Exercise brief> Without the images, repeat every line of the listing verbatim.

Data extract>
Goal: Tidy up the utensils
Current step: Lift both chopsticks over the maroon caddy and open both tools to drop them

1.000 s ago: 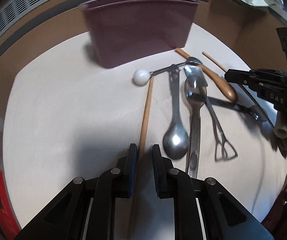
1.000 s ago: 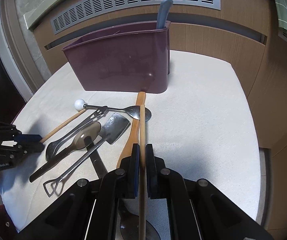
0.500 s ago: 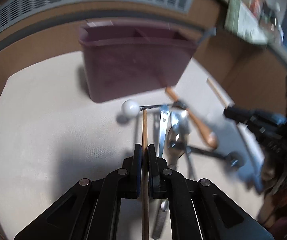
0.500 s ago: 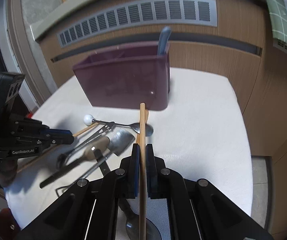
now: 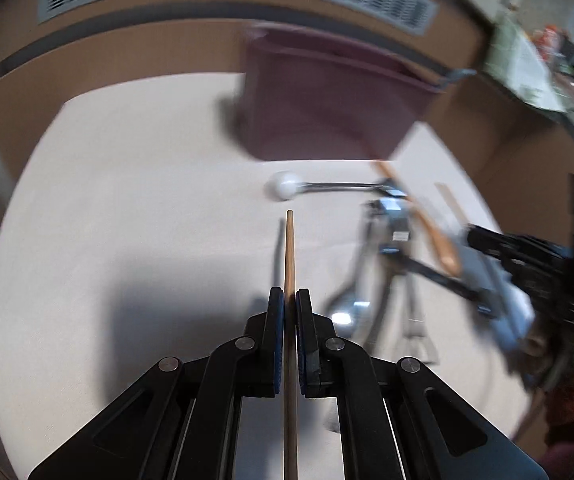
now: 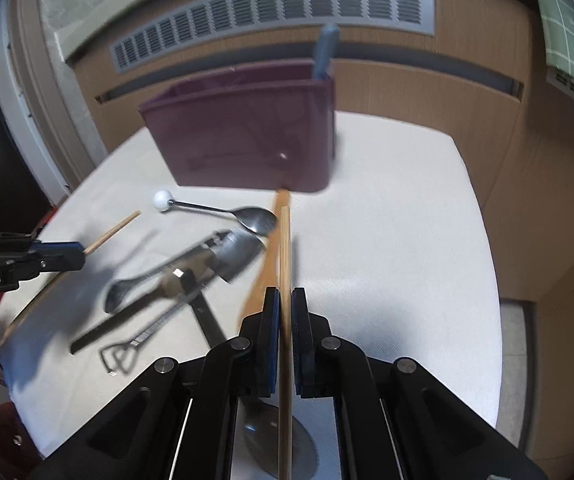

Reply>
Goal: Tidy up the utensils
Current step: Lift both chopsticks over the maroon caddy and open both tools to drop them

1.000 s ago: 
1.000 s ago: 
0.500 s ago: 
0.500 s ago: 
now: 
now: 

Nothing more belongs to this answer.